Prompt: Wherever a picture appears in the data below, omit it, and restate everything else word for word.

Data section:
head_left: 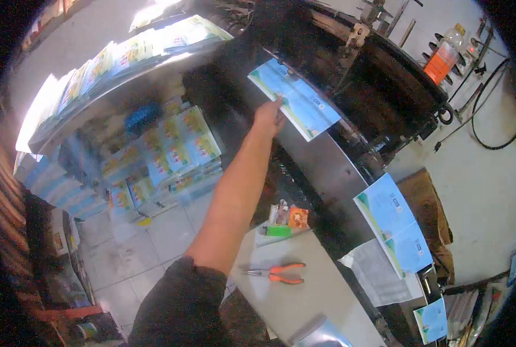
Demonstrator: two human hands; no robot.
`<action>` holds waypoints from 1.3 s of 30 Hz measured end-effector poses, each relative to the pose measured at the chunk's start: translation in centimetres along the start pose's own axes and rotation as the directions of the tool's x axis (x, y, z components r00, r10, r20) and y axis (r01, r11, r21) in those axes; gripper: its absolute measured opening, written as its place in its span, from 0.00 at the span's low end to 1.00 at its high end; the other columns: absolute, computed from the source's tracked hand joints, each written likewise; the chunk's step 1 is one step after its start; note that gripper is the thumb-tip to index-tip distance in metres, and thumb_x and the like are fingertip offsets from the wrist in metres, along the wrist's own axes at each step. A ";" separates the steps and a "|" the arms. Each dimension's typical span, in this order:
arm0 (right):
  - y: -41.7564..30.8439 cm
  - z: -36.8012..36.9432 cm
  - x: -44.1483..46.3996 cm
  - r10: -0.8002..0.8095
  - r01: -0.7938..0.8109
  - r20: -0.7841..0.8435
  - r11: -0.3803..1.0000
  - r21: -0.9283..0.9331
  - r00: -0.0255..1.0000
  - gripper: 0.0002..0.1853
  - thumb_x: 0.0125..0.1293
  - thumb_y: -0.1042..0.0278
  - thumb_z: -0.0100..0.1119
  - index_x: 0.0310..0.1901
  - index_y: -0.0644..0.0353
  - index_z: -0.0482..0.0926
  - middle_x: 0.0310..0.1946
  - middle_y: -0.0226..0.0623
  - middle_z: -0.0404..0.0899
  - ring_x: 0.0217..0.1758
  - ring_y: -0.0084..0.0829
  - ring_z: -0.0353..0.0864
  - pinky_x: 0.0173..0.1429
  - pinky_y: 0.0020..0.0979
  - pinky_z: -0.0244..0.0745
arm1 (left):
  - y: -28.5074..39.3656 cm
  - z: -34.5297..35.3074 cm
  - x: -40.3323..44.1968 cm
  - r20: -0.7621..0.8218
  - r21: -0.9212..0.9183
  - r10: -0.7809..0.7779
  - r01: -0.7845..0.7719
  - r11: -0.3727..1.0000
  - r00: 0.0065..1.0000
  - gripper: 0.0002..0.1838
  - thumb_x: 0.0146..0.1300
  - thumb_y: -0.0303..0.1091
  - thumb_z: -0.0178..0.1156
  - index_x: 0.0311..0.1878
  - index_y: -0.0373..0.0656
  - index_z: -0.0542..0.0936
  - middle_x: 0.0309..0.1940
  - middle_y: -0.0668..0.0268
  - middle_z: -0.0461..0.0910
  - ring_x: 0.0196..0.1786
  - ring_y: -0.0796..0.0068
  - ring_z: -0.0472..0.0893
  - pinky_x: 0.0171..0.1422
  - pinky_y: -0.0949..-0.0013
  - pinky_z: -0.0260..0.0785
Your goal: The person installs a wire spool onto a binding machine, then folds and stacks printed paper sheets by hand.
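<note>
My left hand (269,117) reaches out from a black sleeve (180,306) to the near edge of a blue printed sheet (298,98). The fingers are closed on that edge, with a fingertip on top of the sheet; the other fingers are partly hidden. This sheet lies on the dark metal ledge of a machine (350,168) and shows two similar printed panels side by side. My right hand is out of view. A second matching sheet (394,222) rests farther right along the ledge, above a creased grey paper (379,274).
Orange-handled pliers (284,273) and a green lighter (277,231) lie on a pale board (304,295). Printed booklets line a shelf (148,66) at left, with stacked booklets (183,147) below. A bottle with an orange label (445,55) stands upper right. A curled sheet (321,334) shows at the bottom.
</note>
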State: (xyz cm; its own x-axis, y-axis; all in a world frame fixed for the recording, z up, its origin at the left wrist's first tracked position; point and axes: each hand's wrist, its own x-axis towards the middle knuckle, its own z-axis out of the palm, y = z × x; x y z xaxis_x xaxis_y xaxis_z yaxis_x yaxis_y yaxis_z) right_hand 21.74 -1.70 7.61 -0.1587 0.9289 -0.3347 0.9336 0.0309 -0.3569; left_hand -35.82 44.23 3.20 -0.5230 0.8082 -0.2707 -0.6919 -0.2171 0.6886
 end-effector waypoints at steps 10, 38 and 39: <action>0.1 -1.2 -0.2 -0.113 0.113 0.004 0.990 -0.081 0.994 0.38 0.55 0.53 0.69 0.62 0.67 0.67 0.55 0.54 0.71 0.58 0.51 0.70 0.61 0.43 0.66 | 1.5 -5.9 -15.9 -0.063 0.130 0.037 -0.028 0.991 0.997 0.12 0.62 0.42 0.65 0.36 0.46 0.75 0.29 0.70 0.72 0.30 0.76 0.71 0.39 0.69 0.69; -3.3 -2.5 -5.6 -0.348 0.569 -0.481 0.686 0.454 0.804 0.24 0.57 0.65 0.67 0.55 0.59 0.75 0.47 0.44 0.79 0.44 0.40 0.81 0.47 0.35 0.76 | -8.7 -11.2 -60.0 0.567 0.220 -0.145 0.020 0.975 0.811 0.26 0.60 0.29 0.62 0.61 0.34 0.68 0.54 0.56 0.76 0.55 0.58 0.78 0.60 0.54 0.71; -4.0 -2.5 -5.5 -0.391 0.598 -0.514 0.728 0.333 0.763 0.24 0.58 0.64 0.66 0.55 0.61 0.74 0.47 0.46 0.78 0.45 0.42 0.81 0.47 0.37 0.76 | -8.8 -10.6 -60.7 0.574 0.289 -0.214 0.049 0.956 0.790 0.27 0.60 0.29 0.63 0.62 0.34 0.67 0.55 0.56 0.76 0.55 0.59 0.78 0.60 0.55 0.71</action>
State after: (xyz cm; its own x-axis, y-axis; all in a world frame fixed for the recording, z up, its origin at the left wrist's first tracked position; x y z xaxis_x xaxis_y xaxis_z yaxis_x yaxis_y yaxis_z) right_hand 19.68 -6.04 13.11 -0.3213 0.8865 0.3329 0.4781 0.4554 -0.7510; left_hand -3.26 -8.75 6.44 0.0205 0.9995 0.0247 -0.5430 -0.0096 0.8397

Output for this exercise:
head_left: 
Demonstrator: two human hands; no robot.
`<action>` holds waypoints from 1.3 s of 30 Hz measured end-effector poses, each relative to the pose measured at the chunk's start: translation in centimetres along the start pose's own axes and rotation as the directions of the tool's x axis (x, y, z components r00, r10, r20) and y axis (r01, r11, r21) in those axes; gripper: its absolute measured opening, written as its place in its span, from 0.00 at the span's low end to 1.00 at its high end; the other columns: absolute, computed from the source's tracked hand joints, each written likewise; the chunk's step 1 is one step after its start; note that gripper is the thumb-tip to index-tip distance in metres, and thumb_x and the like are fingertip offsets from the wrist in metres, along the wrist's own axes at each step. A ";" separates the steps and a "|" the arms. Each dimension's typical span, in this order:
arm0 (right):
  - y: -41.7564..30.8439 cm
  - z: -36.8012..36.9432 cm
  - x: -44.1483..46.3996 cm
  - r10: -0.8002..0.8095
  - r01: -0.7938..0.8109
  - r20: -0.7841..0.8435
  - r11: -0.3803..1.0000
  - r21: -0.9283..0.9331
  - r00: -0.0255..1.0000
  - gripper: 0.0002..0.1853
  - thumb_x: 0.0125..0.1293
  - thumb_y: -0.1042..0.0278
  - thumb_z: -0.0100..0.1119
  - index_x: 0.0310..0.1901
  - index_y: -0.0644..0.0353
  - index_z: -0.0482..0.0926
  - middle_x: 0.0310..0.1946
  - middle_y: -0.0226..0.0623
  - middle_z: -0.0404..0.0899
  - ring_x: 0.0217..0.1758
  - ring_y: -0.0084..0.0829
  - ring_z: -0.0353..0.0864
  - pinky_x: 0.0173..0.1429
  - pinky_y: 0.0020..0.0979
  - pinky_z: -0.0244..0.0745
arm1 (left):
  - y: -28.5074..39.3656 cm
  - z: -34.5297..35.3074 cm
  - x: -40.3323..44.1968 cm
  - r20: -0.7621..0.8218
  - r21: -0.9212..0.9183
  - r10: -0.7809..0.7779
  - r01: -0.7845..0.7719
  - r11: -0.3727..1.0000
  - r00: 0.0065..1.0000
  - gripper: 0.0002..0.1838
  - thumb_x: 0.0146..0.1300
  - thumb_y: -0.0303..0.1091
  - thumb_z: -0.0178..0.1156
  - index_x: 0.0311..0.1878
  - index_y: -0.0373..0.0656
  - index_z: -0.0542..0.0936
  - middle_x: 0.0309..0.1940
  - middle_y: -0.0668..0.0268
  - middle_z: -0.0461..0.0910
  - ring_x: 0.0196..0.1786
  - ring_y: -0.0796..0.0068
  - ring_z: -0.0472..0.0893
  - pinky_x: 0.0171..0.1422
  - pinky_y: -0.0949..-0.0013
  - pinky_z: -0.0260..0.0785
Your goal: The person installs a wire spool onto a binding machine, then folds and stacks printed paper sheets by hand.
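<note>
My left hand (269,117) reaches out from a black sleeve (180,306) to the near edge of a blue printed sheet (298,98). The fingers are closed on that edge, with a fingertip on top of the sheet; the other fingers are partly hidden. This sheet lies on the dark metal ledge of a machine (350,168) and shows two similar printed panels side by side. My right hand is out of view. A second matching sheet (394,222) rests farther right along the ledge, above a creased grey paper (379,274).
Orange-handled pliers (284,273) and a green lighter (277,231) lie on a pale board (304,295). Printed booklets line a shelf (148,66) at left, with stacked booklets (183,147) below. A bottle with an orange label (445,55) stands upper right. A curled sheet (321,334) shows at the bottom.
</note>
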State: (xyz cm; its own x-axis, y-axis; all in a world frame fixed for the recording, z up, its origin at the left wrist's first tracked position; point and axes: each hand's wrist, its own x-axis towards the middle knuckle, its own z-axis out of the palm, y = z × x; x y z xaxis_x xaxis_y xaxis_z yaxis_x yaxis_y yaxis_z) right_hand 21.74 -1.70 7.61 -0.1587 0.9289 -0.3347 0.9336 0.0309 -0.3569; left_hand -35.82 44.23 3.20 -0.5230 0.8082 -0.2707 -0.6919 -0.2171 0.6886
 end-effector waypoints at steps 10, 38 and 39: <action>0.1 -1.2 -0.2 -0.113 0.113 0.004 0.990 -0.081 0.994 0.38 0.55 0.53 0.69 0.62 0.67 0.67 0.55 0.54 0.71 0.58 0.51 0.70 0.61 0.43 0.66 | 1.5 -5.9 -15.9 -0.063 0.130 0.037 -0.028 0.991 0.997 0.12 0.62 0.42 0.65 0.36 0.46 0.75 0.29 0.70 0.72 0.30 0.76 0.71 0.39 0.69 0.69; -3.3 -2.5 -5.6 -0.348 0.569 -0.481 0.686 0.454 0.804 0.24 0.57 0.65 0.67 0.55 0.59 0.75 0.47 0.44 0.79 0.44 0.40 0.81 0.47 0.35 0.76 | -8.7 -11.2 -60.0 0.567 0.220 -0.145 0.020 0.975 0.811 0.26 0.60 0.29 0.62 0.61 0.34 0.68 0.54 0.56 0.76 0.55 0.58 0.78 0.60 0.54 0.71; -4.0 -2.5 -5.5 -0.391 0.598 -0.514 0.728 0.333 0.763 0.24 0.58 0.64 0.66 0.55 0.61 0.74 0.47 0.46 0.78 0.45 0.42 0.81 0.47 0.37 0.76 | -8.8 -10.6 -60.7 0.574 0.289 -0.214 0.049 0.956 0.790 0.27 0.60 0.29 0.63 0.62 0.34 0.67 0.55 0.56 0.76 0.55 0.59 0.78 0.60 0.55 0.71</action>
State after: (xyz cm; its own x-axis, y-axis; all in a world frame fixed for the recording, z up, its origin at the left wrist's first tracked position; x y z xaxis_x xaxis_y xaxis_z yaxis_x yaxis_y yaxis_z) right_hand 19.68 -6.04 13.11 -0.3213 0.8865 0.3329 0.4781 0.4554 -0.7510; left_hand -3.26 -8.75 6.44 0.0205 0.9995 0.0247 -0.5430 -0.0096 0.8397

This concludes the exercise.